I'm studying algorithm about disjoint sets.
And the chapter of Fast FIND Implementation (Quick Find)
The data structure is shown below:
for example)
int array[5]
[0] = 3,
[1] = 5,
[2] = 7,
[3] = 1,
[4] = 2,
In [number] = set name
(above example), number is the element in the set name.
So, number 0 is in the set 3, number 1 is in the set 5,.., etc.
To do Union(a, b) (assuming that a is in the set i and b is in set j), it needs O(n) operations. I know this. The reason is shown below(Pseudo code):
void Union(a, b) {
int set1 = Find(a); /* set 1 will be 'i' */
int set2 = Find(b); /* set 2 will be 'j' */
if(set 1 != set2)
for(int i = 0; i < sizeof(array); i++) { /* O(n) operation */
if(array[i] == set1)
array[i] = set2;
}
}
But, in the book, I can't understand this:
A sequence of n - 1 unions take O(n^2) time in the worst case. If there are O(n^2) FIND operations, this performance is fine, as the average time complexity is O(1) for each UNION or FIND operation. If there are fewer FINDs, this complexity is not acceptable.
I can't understand what's the meaning of these sentence, and why the complexity is O(n^2). Can't imagine this complexity like code I write above.
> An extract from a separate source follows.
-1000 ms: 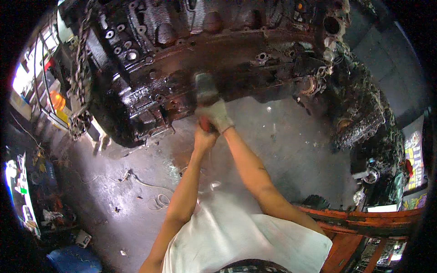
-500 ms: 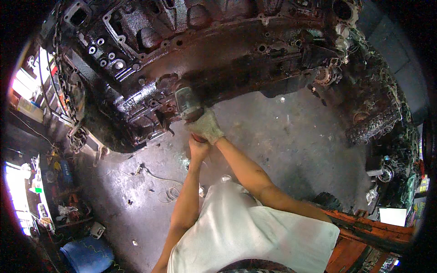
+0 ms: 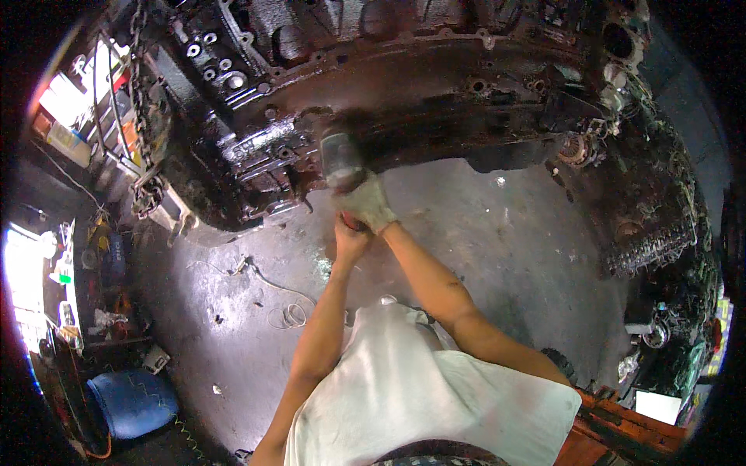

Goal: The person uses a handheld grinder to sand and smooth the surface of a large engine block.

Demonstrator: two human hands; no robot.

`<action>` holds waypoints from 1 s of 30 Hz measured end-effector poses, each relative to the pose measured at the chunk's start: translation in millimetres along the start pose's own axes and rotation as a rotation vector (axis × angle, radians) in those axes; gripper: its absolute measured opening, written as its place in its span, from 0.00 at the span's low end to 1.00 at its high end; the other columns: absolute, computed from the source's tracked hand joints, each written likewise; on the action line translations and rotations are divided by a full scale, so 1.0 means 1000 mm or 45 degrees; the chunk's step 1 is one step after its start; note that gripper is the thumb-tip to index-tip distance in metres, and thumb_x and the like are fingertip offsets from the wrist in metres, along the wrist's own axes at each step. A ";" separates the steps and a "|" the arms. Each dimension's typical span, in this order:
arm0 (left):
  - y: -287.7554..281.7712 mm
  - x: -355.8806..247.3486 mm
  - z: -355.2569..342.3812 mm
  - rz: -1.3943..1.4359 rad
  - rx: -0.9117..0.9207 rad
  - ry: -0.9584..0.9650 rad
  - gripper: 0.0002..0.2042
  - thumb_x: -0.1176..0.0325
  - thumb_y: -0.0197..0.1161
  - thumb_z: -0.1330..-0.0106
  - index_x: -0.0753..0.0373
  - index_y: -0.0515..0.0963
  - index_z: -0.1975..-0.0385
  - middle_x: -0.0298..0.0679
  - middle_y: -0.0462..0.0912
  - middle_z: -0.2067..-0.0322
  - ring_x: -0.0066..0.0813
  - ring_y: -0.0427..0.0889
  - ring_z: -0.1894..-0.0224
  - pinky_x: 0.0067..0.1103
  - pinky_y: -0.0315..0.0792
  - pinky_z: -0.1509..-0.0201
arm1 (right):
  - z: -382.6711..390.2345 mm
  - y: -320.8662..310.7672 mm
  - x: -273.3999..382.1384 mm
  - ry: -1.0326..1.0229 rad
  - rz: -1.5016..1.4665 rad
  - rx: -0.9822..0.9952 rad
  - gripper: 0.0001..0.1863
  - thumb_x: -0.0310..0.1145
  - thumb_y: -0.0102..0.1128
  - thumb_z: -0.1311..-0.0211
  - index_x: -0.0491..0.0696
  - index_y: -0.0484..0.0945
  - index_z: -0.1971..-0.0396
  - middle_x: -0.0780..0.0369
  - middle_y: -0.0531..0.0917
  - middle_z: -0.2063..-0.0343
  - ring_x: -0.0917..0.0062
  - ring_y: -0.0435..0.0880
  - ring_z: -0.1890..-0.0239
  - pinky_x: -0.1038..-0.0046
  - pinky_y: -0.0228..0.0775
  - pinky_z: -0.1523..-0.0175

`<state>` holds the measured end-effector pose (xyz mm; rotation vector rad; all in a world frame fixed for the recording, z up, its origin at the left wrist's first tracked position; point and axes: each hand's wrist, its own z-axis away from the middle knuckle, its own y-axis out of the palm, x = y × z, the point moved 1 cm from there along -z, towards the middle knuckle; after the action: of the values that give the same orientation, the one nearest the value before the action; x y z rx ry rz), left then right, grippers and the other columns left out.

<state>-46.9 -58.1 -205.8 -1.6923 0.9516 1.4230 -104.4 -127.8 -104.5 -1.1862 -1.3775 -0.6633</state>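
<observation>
My right hand [image 3: 365, 202], in a pale, dirty work glove, is wrapped round a grey hand tool [image 3: 339, 159], which looks like a power tool. Just below it my bare left hand [image 3: 350, 229] grips the tool's red handle [image 3: 351, 220]. The tool's head is blurred and lies over the lower side of a large, oily, dark engine block [image 3: 420, 70]; whether it touches the metal I cannot tell.
A heavy chain [image 3: 141, 116] hangs at the left of the block. A greasy assembly [image 3: 645, 233] stands at the right, an orange steel frame [image 3: 622, 412] at the lower right. A white cord [image 3: 287, 307] lies on the concrete floor [image 3: 513, 256]. A blue drum [image 3: 132, 400] is at the lower left.
The tool and both hands moved down and left, then back up and right to just left of where they started. The view has also shifted. Both hands keep their grip.
</observation>
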 end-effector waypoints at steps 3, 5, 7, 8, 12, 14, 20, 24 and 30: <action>-0.026 0.019 0.005 0.106 -0.177 0.070 0.26 0.71 0.71 0.52 0.66 0.68 0.53 0.42 0.79 0.61 0.30 0.78 0.60 0.25 0.72 0.55 | -0.001 0.034 0.019 -0.045 -0.028 0.055 0.23 0.40 0.73 0.67 0.47 0.79 0.66 0.60 0.84 0.69 0.72 0.83 0.64 0.69 0.76 0.56; -0.043 0.027 0.005 0.235 -0.225 -0.004 0.27 0.71 0.72 0.53 0.66 0.68 0.52 0.43 0.79 0.59 0.33 0.79 0.57 0.26 0.72 0.51 | -0.002 0.049 0.027 -0.065 -0.039 0.064 0.23 0.40 0.73 0.67 0.47 0.79 0.66 0.60 0.84 0.69 0.72 0.83 0.64 0.69 0.76 0.56; -0.057 0.023 0.001 0.009 -0.219 -0.117 0.29 0.72 0.72 0.54 0.67 0.67 0.50 0.45 0.79 0.58 0.35 0.78 0.55 0.27 0.71 0.48 | -0.005 0.058 0.031 -0.079 -0.047 0.060 0.24 0.40 0.73 0.67 0.47 0.79 0.66 0.60 0.84 0.68 0.72 0.83 0.64 0.70 0.76 0.56; -0.059 0.013 -0.001 -0.065 -0.214 -0.156 0.30 0.73 0.72 0.54 0.67 0.67 0.49 0.46 0.79 0.57 0.35 0.78 0.54 0.27 0.71 0.46 | -0.006 0.059 0.031 -0.077 -0.048 0.056 0.24 0.40 0.73 0.67 0.47 0.79 0.65 0.60 0.84 0.68 0.72 0.83 0.63 0.70 0.76 0.56; -0.045 -0.028 0.009 -0.086 -0.236 -0.024 0.29 0.75 0.69 0.53 0.69 0.67 0.49 0.47 0.78 0.56 0.35 0.77 0.52 0.28 0.70 0.46 | -0.006 0.050 0.025 -0.042 -0.058 0.036 0.24 0.40 0.73 0.67 0.47 0.79 0.65 0.60 0.84 0.68 0.72 0.83 0.63 0.70 0.76 0.56; -0.053 -0.019 0.006 0.025 -0.262 0.078 0.28 0.75 0.68 0.52 0.69 0.67 0.49 0.47 0.78 0.56 0.35 0.77 0.52 0.28 0.70 0.47 | -0.001 0.054 0.030 -0.051 -0.084 0.055 0.25 0.40 0.73 0.67 0.47 0.79 0.64 0.60 0.84 0.68 0.72 0.83 0.63 0.70 0.76 0.55; -0.043 -0.027 -0.009 -0.034 -0.068 0.126 0.27 0.80 0.66 0.53 0.69 0.67 0.50 0.43 0.78 0.56 0.30 0.76 0.53 0.25 0.70 0.48 | -0.005 0.039 0.024 -0.068 -0.134 0.009 0.26 0.40 0.73 0.67 0.47 0.79 0.63 0.60 0.84 0.67 0.72 0.83 0.62 0.70 0.76 0.55; -0.042 -0.007 -0.012 0.100 -0.083 -0.005 0.28 0.78 0.71 0.55 0.69 0.68 0.51 0.43 0.79 0.57 0.30 0.78 0.55 0.24 0.71 0.50 | -0.008 0.042 0.027 -0.142 -0.223 -0.033 0.26 0.40 0.73 0.67 0.47 0.79 0.63 0.60 0.84 0.67 0.72 0.83 0.62 0.70 0.76 0.54; -0.053 0.002 -0.027 0.078 -0.094 0.231 0.25 0.75 0.69 0.49 0.70 0.68 0.50 0.45 0.79 0.54 0.32 0.79 0.54 0.24 0.71 0.48 | -0.014 0.041 0.027 -0.069 -0.167 -0.017 0.34 0.40 0.74 0.67 0.46 0.74 0.54 0.61 0.84 0.63 0.73 0.82 0.59 0.71 0.75 0.52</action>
<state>12.2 -57.0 -200.7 -1.8864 1.0696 1.3763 -57.3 -119.2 -86.4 -1.1386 -1.5083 -0.7378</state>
We want to make the total complexity for all operations as minimum as possible.
Total complexity = complexity(FIND) + complexity(UNION)
As you stated if we are given that a sequence of n - 1 unions take O(n^2) time in the worst case. And find takes O(1) on average.
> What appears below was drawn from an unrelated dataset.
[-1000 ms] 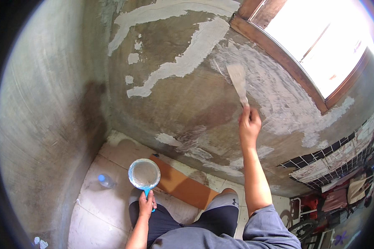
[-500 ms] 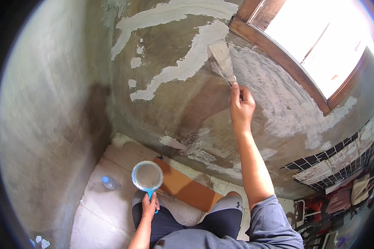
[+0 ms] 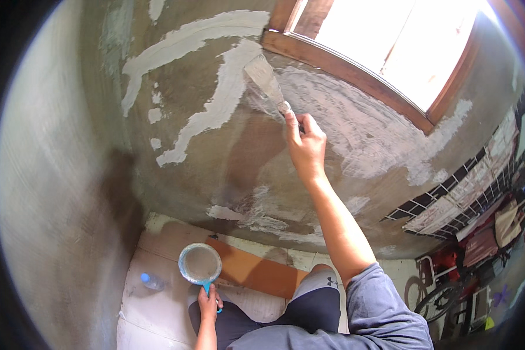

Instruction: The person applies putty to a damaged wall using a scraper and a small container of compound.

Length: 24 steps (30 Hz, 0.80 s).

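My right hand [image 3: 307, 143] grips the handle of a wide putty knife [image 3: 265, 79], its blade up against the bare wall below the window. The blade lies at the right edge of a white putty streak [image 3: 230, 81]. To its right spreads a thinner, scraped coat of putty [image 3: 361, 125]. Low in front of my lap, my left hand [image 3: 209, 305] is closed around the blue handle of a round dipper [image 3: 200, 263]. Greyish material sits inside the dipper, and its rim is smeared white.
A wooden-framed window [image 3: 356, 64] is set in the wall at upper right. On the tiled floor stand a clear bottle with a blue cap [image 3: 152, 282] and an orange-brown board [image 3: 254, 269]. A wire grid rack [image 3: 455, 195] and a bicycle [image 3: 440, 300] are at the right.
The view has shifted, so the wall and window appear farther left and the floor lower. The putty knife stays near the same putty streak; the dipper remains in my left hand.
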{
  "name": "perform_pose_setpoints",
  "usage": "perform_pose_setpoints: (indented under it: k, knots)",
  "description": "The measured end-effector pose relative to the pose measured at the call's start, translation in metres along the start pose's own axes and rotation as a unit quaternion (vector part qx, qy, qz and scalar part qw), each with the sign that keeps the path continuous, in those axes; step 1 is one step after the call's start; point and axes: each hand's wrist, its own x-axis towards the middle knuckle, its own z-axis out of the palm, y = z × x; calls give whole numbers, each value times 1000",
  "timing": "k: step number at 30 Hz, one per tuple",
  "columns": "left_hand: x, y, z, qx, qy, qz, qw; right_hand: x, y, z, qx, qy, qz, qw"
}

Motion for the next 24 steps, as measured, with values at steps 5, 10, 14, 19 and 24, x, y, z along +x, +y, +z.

So for n-1 union operations how many find can we afford without increasing total complexity greater than O(n^2).
The answer is O(n^2) find operations can be supported.
So as long as the number of FIND is <= O(n^2) and number of UNION is <= O(n) . Complexity remains same.
General rule: The heavier operation (more time consuming) should be used as less number of times as the weight of lighter operation and the lighter operation should be used as many number of times as the weight of heavier operation.
I hope this is sufficient.